**Problem to work on**.
After removing every image, reproduce the data exactly as it appears.
--- Data shown Enclosed Below ---
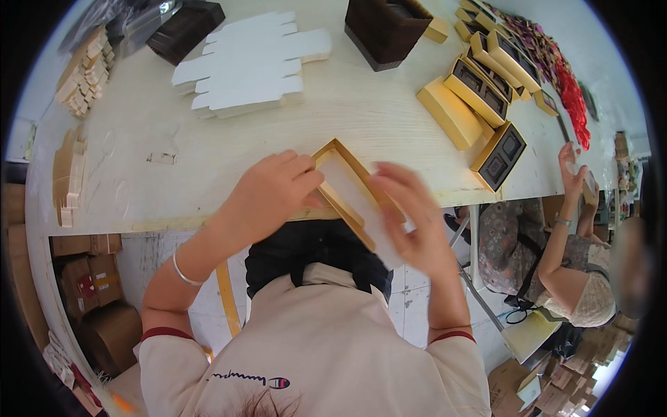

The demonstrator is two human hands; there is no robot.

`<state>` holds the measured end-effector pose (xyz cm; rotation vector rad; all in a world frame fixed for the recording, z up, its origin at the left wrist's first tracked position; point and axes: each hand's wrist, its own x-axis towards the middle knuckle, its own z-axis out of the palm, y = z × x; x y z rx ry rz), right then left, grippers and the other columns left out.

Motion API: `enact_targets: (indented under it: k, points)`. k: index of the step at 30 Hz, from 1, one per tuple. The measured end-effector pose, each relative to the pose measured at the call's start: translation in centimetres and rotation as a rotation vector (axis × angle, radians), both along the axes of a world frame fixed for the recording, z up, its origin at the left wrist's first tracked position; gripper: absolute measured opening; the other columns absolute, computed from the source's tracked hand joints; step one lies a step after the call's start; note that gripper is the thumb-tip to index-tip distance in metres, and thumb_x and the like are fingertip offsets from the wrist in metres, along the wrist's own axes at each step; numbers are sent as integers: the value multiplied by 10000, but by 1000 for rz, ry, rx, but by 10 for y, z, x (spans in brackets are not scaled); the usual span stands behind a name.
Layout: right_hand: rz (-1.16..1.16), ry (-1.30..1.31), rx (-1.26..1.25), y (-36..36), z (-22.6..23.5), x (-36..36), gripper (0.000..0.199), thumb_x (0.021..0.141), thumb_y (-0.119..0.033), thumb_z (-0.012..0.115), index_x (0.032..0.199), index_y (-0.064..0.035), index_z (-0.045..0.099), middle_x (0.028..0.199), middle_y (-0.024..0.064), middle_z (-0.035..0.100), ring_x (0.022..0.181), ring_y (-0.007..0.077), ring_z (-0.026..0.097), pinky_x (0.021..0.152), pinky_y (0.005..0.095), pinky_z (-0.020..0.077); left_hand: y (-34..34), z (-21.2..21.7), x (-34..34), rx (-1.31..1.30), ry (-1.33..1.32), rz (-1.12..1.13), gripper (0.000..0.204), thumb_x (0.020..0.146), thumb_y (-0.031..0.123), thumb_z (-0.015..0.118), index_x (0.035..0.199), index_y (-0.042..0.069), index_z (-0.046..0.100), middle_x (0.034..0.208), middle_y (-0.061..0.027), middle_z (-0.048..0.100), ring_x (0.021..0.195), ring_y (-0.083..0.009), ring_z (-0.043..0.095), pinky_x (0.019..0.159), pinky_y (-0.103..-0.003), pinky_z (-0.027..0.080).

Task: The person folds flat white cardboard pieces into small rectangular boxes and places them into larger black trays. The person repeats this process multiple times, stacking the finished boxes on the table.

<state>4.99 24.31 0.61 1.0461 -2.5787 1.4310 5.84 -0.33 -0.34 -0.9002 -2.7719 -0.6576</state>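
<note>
A partly folded gold cardboard box (354, 171) with a white inside is between my hands at the table's front edge, its near end over my lap. My left hand (278, 187) is closed on the box's left wall near the far corner, its thumb and fingers pinching the edge. Curled around the right wall towards the near end is my right hand (415, 219), its fingers blurred by motion. The box's gold walls stand up along both long sides; its near end is partly hidden behind my right hand.
White flat box blanks (253, 66) are stacked at the back, between dark plastic trays (184, 31) and a taller dark tray stack (384, 31). Gold boxes with dark inserts (476, 90) crowd the right. Gold folded pieces (69, 177) lie left. A co-worker (563, 271) works at right.
</note>
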Motion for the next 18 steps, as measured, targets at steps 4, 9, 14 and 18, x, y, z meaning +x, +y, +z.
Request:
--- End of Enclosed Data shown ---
**Response**.
The demonstrator is two human hands; there is no robot.

`<state>` holds the measured end-effector pose (xyz cm; rotation vector rad; all in a world frame fixed for the recording, z up, its origin at the left wrist's first tracked position; point and axes: each hand's wrist, its own x-axis towards the middle knuckle, its own z-axis out of the palm, y = z × x; x y z rx ry rz), right then left, grippers and the other columns left out.

Motion API: `enact_targets: (indented under it: k, points)`. k: index of the step at 30 Hz, from 1, one per tuple. The measured end-effector pose, each relative to the pose measured at the call's start: translation in centimetres and rotation as a rotation vector (axis × angle, radians), both along the axes of a world frame fixed for the recording, z up, its origin at the left wrist's first tracked position; gripper: absolute measured opening; the other columns absolute, computed from the source's tracked hand joints; step one lies a step after the call's start; note that gripper is the thumb-tip to index-tip distance in metres, and thumb_x and the like are fingertip offsets from the wrist in metres, along the wrist's own axes at each step; numbers are sent as integers: the value multiplied by 10000, but by 1000 for rz, ry, rx, but by 10 for y, z, x (spans in brackets are not scaled); the usual span stands behind a name.
Layout: right_hand: rz (-1.16..1.16), ry (-1.30..1.31), rx (-1.26..1.25), y (-36..36), z (-22.6..23.5), x (-36..36), gripper (0.000..0.199), thumb_x (0.021..0.141), thumb_y (-0.119..0.033), thumb_z (-0.012..0.115), index_x (0.032..0.199), index_y (-0.064..0.035), index_z (-0.045..0.099), middle_x (0.028..0.199), middle_y (-0.024..0.064), middle_z (-0.035..0.100), ring_x (0.022..0.181), ring_y (-0.007..0.077), ring_z (-0.026..0.097), pinky_x (0.021..0.152), pinky_y (0.005..0.095), pinky_z (-0.020..0.077); left_hand: y (-34..34), z (-21.2..21.7), x (-34..34), rx (-1.31..1.30), ry (-1.33..1.32), rz (-1.12..1.13), gripper (0.000..0.204), thumb_x (0.020..0.146), thumb_y (-0.031..0.123), thumb_z (-0.015..0.118), index_x (0.035..0.199), index_y (-0.042..0.069), index_z (-0.046..0.100), middle_x (0.034..0.208), middle_y (-0.061..0.027), middle_z (-0.048..0.100), ring_x (0.021..0.195), ring_y (-0.083..0.009), ring_z (-0.043..0.095), pinky_x (0.019..0.159), pinky_y (-0.103..-0.003), pinky_z (-0.027..0.080).

Task: The person folds flat white cardboard pieces into small rectangular boxes and places them into larger black trays. The person repeats this process multiple times, stacking the finished boxes on the table.

<state>4.99 24.31 0.61 1.0461 -2.5787 1.4310 5.84 -0.33 -0.34 -0.9002 -2.7719 -0.6576</state>
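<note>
A partly folded gold cardboard box (354, 171) with a white inside is between my hands at the table's front edge, its near end over my lap. My left hand (278, 187) is closed on the box's left wall near the far corner, its thumb and fingers pinching the edge. Curled around the right wall towards the near end is my right hand (415, 219), its fingers blurred by motion. The box's gold walls stand up along both long sides; its near end is partly hidden behind my right hand.
White flat box blanks (253, 66) are stacked at the back, between dark plastic trays (184, 31) and a taller dark tray stack (384, 31). Gold boxes with dark inserts (476, 90) crowd the right. Gold folded pieces (69, 177) lie left. A co-worker (563, 271) works at right.
</note>
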Motion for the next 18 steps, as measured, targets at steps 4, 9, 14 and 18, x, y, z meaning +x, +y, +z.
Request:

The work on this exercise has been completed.